The third match also went the full 4 minutes and I lost on points there too (either 2-0 or 3-0.) It was a much slower match. The other guy got a take down, and i was able to get half-guard. I didn’t really know what to do so I just made sure he couldn’t attack my arms or choke me. I wanted to escape, but I was worried that if I opened my guard up, he’d get a better position.

My fourth match was pretty quick. My opponent did an arm-drag, and I wound up turtled up. He was able to pull an arm out and tap me.

My final match was probably the most dissappointing to me. I had gained mount once and the back twice. The second time, however, I crossed my ankles and as soon as I did, I was tapped out by some sort of ankle lock.

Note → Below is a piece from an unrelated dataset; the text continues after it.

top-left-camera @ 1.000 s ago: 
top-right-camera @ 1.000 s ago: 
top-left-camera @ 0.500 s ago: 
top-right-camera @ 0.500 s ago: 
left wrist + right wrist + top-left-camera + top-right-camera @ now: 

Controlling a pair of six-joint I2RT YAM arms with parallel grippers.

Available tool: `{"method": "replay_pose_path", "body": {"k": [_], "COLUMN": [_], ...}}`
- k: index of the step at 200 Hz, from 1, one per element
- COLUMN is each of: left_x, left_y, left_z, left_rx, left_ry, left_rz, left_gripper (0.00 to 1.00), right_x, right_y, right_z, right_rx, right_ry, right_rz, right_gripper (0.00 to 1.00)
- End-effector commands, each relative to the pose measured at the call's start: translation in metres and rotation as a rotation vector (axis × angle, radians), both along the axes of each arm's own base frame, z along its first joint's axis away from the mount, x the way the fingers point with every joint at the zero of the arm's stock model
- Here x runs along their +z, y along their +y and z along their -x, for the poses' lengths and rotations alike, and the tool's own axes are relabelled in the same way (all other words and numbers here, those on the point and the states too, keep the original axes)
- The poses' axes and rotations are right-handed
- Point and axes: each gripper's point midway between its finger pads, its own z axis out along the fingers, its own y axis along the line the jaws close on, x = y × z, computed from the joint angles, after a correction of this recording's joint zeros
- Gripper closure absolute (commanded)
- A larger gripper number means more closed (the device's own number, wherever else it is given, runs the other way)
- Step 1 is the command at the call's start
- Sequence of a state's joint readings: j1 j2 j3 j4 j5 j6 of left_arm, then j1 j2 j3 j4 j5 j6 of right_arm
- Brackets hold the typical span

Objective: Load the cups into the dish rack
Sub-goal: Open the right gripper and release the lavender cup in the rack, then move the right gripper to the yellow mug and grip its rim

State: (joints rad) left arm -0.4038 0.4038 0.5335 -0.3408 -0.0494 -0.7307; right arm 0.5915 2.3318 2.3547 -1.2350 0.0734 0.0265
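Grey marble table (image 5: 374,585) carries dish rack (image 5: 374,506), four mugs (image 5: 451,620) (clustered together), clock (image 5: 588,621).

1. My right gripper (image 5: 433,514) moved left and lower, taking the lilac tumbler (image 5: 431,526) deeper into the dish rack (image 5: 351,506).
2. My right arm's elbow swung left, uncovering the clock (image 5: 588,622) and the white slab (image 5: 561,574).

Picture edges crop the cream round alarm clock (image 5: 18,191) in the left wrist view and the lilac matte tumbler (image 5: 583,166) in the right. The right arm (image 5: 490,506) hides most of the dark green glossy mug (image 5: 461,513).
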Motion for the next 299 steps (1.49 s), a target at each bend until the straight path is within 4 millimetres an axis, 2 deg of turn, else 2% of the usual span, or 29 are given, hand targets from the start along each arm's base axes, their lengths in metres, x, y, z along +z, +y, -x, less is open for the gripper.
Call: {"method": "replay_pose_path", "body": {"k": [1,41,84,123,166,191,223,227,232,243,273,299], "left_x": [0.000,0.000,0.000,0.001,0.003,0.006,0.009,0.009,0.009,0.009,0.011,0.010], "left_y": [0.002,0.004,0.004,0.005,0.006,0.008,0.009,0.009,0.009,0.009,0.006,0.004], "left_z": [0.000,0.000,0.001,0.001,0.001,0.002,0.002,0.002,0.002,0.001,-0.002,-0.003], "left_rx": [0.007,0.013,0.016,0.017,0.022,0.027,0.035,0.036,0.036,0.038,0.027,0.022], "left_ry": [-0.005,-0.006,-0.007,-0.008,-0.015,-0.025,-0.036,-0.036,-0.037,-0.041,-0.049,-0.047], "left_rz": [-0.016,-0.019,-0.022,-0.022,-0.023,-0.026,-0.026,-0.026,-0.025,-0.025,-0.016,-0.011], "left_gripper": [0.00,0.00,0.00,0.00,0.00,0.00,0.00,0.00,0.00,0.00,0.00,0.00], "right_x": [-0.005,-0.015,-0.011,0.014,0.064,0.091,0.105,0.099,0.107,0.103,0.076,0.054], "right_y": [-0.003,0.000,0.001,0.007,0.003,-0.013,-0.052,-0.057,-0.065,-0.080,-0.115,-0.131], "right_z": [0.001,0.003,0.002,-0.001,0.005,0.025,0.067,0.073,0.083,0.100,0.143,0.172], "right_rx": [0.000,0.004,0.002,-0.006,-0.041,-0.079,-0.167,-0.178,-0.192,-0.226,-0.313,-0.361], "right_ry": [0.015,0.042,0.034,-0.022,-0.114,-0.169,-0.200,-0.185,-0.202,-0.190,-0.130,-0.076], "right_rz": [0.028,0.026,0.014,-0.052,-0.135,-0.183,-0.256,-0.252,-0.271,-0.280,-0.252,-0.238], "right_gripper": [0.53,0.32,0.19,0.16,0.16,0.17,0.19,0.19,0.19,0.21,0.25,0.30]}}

Overall, I had a lot of fun, even going 0-5. And more importantly, I realized something during my second arm-bar loss. It was an armbar that I’d tapped to a few times already and I finally realized I was moving in the wrong direction. When my opponent would start to move towards side control, I’d roll so that my back was to them. At the same time, my top arm would be up, a second or two later I’d be tapping because that top arm was attacked.

As I sat and thought about the tournament, I realized if I had rolled to face my opponent on that arm bar, he wouldn’t have been able to get my arm. That’s not to say he wouldn’t have other attacks, but he wouldn’t have had that one.

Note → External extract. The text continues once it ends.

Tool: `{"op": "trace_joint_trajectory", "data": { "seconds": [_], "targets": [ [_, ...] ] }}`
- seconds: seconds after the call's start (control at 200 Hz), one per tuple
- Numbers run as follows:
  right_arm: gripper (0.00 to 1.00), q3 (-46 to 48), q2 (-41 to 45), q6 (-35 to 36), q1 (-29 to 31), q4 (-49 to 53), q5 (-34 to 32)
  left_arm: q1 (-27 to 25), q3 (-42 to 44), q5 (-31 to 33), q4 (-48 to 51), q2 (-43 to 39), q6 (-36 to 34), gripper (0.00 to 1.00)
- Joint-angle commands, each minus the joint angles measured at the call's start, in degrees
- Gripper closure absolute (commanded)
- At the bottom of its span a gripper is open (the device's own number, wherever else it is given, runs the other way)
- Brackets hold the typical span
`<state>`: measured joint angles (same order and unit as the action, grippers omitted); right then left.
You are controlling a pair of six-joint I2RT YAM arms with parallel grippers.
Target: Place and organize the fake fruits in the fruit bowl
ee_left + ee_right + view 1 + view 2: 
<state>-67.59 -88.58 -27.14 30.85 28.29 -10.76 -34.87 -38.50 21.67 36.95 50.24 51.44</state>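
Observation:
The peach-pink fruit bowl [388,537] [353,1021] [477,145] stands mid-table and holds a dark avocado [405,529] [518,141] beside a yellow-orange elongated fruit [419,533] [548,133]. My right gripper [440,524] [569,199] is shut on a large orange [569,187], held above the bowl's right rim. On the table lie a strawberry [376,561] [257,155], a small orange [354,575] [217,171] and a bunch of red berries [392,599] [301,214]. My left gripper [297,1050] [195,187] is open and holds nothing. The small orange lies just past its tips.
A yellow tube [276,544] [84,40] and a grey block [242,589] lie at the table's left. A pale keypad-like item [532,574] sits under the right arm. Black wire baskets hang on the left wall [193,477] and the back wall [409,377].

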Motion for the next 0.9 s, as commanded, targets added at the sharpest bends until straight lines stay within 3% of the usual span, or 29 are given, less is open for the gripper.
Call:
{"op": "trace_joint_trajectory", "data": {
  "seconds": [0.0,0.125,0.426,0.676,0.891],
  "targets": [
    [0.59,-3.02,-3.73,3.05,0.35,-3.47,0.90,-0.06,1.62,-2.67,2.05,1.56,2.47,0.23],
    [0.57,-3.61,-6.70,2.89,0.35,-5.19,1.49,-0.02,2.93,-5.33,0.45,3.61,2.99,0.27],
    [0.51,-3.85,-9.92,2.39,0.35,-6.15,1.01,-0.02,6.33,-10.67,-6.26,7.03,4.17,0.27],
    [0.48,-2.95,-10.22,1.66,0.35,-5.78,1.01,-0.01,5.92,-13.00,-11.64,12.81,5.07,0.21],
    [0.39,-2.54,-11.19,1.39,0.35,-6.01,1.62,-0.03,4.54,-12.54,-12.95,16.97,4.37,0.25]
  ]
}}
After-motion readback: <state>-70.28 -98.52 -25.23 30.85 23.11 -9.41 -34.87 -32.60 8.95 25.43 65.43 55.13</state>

Another thing I learned is that I’m not deliberate enough. I plan on writing a post about this at a later date, but I entered each match with more of a mindset of “Ok, let’s see what this guy does” rather than thinking about how I wanted to attack. My focus was completely reactionary. At first I thought I wasn’t being aggressive enough, but I noticed that others look very relaxed while rolling, but they are still deliberate.

I’ve been told a few times leading up to the tournament, as well as afterwards, that it’s probably one of the harder tournaments I’ll go to. More than one person has told me that they do pretty good at other tournaments, bringing home gold or silver, but go 50-50 at our in-house tournament. If that’s true, then maybe I’ll actually win a match at another tournament 🙂


You don’t get this with a treadmill

The new year is a time when a lot of people resolve to get to the gym or eat better or any number of other things. That’s not really my style, in fact, I’d more likely resolve to stay out of the gym in January than to go in January, but that’s just my personality.  

True to form, I’ve noticed some new folks at the gym over the past month (perhaps they got an early jump on their resolutions.) It’s great. I always like seeing new people at the gym, it’s encouraging to think about MAMA growing.

But one thing you’ll get at Mid-America that you won’t get at Lifetime or 24 Hour Fitness or Gold’s Gym is the family atmosphere. Thursday night in sparring class I went against a couple people that I’d never sparred against, and a couple that I’ve gone against more than once.

After a couple matches I had guys tell me that I was doing good. And it wasn’t a generic “good job.” But specific things, for example, “you did everything right in defending that armbar.”  Towards the end of the night I had one more experienced guy beat me, then put me in his shoes and showed me the steps he took to beat me, and let me do them to him.  Finally, at the end of the night, one of the blue belts told me “It’s very clear that you’re paying attention in class and trying to apply what’s being taught there. I can see an improvement.”

I don’t know if that guy would even recognize his comment if he saw it above, but it meant something to me. At times I feel like I’m picking things up or moving in the right direction, but having that confirmed from someone else is a big boost.

And that’s one thing I really love about Mid-America. I’ve yet to meet anyone there who doesn’t try and help all of his or her teammates improve and reach their personal best. That doesn’t happen at big name gyms where people just want to put on their headphones and run on the treadmil without anyone bothering them.